START GIVEN ENTRIES

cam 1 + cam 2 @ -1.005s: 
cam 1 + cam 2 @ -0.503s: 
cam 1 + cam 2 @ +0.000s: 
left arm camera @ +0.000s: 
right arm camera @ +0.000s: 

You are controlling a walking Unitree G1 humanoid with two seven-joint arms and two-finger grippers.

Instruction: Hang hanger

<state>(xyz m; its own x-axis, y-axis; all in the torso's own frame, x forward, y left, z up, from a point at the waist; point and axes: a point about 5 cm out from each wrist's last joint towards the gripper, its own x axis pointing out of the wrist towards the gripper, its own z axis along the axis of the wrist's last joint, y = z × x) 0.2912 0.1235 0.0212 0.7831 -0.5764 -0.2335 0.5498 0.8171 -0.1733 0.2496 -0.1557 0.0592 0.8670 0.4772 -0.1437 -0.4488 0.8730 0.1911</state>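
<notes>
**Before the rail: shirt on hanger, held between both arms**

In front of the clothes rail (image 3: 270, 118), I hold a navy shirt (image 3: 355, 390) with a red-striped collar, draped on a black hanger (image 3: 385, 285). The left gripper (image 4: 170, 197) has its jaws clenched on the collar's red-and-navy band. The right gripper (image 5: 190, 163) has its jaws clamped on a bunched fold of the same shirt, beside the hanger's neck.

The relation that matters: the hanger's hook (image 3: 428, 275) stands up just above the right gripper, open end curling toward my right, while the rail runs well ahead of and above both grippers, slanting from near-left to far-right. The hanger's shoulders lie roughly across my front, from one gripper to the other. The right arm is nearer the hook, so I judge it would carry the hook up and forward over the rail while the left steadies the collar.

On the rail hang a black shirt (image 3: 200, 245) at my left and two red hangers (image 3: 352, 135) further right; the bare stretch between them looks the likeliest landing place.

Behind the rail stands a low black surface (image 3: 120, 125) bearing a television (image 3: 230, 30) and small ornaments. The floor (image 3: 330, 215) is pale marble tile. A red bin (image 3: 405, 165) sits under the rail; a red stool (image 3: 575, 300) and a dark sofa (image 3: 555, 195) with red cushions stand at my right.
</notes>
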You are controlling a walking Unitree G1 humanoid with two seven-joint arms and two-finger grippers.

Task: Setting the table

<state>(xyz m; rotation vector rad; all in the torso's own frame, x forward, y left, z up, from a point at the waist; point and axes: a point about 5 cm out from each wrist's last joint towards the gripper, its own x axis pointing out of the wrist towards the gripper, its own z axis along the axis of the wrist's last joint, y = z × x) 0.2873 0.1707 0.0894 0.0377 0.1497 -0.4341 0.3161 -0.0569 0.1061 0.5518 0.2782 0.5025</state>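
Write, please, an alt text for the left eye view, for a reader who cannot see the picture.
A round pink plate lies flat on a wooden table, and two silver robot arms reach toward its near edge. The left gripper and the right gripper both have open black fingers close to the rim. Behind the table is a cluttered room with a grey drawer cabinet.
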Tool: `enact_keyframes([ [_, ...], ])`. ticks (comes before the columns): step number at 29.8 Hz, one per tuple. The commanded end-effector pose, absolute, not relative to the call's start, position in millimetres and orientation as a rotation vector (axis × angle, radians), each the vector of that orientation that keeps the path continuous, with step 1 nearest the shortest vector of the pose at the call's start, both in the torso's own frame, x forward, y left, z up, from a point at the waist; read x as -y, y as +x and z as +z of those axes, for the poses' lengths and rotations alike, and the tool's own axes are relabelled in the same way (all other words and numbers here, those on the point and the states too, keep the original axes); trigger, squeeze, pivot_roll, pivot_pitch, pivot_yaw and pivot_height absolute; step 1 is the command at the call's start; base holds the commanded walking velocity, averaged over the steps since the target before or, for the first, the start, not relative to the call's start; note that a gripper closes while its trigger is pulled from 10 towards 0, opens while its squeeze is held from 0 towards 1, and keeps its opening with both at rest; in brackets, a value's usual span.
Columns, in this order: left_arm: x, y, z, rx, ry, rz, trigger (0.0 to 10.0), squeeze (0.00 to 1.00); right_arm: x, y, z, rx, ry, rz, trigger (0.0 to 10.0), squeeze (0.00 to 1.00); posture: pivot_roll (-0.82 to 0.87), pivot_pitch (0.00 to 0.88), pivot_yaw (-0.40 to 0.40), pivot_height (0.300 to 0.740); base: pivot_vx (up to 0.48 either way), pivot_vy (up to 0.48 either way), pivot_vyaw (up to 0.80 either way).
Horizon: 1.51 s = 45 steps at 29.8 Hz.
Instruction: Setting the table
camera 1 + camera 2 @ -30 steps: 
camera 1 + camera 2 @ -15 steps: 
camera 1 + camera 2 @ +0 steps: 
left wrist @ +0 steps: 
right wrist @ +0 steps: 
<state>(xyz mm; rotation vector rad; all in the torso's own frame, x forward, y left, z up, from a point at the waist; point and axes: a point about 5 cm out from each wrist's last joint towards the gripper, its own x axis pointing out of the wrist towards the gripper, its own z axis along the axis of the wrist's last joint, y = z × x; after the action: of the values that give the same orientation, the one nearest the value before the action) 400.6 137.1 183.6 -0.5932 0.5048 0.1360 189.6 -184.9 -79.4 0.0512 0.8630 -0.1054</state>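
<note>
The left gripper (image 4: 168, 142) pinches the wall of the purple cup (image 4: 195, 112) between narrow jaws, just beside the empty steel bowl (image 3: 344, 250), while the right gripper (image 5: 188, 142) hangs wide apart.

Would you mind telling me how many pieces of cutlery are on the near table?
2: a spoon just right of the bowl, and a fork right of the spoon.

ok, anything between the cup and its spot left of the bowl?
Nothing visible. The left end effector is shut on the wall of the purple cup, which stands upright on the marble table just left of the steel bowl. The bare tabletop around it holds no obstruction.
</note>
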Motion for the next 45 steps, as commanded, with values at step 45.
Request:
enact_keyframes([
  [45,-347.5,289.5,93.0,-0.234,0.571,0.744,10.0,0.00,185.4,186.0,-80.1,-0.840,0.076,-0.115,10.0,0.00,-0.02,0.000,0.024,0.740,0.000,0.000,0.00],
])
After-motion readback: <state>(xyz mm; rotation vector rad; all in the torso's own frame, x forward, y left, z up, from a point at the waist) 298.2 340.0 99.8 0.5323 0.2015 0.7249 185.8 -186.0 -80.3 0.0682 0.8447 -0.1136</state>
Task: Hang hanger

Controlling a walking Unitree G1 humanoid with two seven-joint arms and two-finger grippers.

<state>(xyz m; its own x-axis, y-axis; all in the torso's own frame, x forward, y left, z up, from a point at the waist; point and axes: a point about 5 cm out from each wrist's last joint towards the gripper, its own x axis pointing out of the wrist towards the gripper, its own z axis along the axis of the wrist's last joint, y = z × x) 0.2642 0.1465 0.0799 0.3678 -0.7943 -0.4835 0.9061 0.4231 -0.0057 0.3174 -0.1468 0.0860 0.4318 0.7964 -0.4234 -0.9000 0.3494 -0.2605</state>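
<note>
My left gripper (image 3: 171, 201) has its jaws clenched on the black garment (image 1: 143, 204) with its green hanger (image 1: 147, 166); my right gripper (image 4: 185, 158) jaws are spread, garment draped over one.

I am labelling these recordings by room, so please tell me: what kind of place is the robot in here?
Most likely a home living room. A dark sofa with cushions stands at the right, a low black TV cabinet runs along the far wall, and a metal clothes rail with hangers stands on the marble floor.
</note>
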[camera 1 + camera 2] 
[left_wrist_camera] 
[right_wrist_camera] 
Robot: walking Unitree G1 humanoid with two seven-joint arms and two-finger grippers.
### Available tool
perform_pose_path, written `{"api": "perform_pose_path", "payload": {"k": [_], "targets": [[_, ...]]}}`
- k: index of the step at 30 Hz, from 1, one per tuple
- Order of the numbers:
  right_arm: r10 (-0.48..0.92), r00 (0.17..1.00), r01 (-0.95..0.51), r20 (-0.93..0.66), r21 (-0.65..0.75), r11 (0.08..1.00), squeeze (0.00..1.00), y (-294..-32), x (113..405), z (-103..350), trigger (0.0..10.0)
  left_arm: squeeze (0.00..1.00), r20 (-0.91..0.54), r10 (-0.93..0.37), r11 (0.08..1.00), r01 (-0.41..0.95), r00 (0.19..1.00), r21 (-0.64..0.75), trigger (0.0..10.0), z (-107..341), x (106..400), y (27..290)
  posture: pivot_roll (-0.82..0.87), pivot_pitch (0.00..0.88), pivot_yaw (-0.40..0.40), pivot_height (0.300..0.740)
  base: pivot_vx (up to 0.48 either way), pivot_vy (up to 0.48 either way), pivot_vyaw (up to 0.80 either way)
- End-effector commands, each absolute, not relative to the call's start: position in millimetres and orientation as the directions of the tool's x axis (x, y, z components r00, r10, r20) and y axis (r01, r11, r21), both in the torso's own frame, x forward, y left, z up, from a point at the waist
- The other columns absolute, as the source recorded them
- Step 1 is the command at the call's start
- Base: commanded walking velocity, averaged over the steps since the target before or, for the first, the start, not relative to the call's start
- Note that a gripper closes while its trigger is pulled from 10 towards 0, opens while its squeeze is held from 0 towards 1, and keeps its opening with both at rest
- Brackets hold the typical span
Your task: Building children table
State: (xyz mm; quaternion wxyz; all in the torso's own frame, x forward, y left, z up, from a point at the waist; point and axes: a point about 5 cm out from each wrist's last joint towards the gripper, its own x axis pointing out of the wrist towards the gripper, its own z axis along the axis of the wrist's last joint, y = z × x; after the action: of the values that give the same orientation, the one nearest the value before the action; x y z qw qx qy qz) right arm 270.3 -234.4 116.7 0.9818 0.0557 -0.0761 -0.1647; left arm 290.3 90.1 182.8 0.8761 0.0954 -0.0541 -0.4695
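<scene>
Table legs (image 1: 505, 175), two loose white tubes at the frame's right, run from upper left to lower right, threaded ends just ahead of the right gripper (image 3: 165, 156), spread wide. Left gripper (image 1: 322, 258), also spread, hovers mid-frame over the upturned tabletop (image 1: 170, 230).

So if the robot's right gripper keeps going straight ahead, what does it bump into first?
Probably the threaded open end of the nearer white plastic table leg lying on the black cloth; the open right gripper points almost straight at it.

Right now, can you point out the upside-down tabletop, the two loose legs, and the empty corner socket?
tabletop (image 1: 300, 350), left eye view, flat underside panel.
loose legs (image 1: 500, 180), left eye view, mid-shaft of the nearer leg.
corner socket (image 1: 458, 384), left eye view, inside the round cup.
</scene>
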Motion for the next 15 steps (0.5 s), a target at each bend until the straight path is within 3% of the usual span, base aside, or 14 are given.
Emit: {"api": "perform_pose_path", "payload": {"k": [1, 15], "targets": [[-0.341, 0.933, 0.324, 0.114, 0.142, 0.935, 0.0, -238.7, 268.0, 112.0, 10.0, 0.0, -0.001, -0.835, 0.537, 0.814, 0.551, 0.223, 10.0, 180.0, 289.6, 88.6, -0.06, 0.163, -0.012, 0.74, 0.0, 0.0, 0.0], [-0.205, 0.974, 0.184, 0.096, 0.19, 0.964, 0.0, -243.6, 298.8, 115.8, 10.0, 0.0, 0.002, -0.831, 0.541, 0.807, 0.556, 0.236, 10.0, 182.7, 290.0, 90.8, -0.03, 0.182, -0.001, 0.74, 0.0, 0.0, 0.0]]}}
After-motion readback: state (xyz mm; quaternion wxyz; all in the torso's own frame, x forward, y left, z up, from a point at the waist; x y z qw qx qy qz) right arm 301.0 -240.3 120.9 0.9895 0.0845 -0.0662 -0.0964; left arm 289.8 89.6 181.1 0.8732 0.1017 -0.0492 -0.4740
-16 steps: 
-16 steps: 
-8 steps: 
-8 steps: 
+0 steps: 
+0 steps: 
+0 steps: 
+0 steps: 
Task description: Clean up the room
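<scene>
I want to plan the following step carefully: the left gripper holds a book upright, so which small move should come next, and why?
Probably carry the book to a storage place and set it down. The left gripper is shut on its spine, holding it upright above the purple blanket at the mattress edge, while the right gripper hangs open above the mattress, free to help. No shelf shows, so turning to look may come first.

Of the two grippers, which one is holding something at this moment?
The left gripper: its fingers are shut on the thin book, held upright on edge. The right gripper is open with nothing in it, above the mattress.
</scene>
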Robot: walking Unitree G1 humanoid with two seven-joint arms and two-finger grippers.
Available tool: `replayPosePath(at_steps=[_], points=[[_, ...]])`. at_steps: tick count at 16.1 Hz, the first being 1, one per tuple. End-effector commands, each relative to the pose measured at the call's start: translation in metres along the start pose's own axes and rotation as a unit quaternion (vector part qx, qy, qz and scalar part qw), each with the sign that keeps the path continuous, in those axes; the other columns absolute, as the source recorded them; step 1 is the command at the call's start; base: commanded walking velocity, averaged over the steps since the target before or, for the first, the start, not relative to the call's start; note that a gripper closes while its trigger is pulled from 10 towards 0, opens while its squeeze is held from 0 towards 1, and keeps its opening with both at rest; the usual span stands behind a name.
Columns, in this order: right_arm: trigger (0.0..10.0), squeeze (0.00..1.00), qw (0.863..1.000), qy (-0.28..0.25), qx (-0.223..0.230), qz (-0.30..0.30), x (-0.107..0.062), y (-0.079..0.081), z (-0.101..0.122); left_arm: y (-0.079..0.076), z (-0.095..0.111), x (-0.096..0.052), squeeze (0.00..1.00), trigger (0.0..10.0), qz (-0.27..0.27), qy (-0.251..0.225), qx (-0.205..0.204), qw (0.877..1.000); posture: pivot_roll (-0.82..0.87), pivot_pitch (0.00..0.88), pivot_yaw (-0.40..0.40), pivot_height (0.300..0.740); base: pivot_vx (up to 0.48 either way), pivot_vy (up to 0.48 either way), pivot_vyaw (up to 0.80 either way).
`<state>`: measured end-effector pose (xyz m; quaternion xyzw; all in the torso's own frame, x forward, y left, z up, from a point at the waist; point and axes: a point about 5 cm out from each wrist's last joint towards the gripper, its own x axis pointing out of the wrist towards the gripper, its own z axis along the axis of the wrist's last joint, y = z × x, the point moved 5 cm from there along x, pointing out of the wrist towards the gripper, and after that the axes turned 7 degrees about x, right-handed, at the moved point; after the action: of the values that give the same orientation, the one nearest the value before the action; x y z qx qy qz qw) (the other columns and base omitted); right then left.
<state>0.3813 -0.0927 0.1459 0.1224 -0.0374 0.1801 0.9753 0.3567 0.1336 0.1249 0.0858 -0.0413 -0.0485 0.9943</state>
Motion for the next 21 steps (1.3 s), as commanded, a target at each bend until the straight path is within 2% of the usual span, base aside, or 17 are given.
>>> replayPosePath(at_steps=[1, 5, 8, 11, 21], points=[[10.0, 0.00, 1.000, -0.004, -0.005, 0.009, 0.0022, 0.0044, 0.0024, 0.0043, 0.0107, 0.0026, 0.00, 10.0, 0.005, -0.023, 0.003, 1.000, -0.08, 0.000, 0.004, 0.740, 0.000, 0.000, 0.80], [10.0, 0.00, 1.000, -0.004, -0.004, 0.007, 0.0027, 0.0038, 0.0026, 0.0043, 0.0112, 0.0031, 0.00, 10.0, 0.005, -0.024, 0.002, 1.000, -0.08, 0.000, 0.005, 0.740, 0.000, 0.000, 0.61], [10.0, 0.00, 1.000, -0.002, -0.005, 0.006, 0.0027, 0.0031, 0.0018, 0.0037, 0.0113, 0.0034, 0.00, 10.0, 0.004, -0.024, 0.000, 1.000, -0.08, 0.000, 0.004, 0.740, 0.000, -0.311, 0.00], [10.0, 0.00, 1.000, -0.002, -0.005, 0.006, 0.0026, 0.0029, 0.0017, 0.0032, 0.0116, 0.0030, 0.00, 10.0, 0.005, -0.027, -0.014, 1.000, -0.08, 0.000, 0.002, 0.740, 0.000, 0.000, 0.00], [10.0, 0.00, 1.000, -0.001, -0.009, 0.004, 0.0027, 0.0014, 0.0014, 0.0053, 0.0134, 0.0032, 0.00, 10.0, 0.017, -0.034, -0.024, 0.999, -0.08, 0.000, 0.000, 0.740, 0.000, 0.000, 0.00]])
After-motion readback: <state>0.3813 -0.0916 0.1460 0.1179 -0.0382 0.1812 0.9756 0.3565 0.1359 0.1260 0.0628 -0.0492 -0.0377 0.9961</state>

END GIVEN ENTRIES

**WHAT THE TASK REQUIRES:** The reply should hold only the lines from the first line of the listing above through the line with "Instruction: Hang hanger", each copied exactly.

**FINAL ANSWER:**
cam 1 + cam 2 @ -1.005s: 
cam 1 + cam 2 @ -0.503s: 
cam 1 + cam 2 @ +0.000s: 
left arm camera @ +0.000s: 
right arm camera @ +0.000s: 

You are controlling a walking Unitree G1 humanoid with two seven-joint arms and two-finger grippers.

Instruction: Hang hanger

No additional lines are needed for this answer.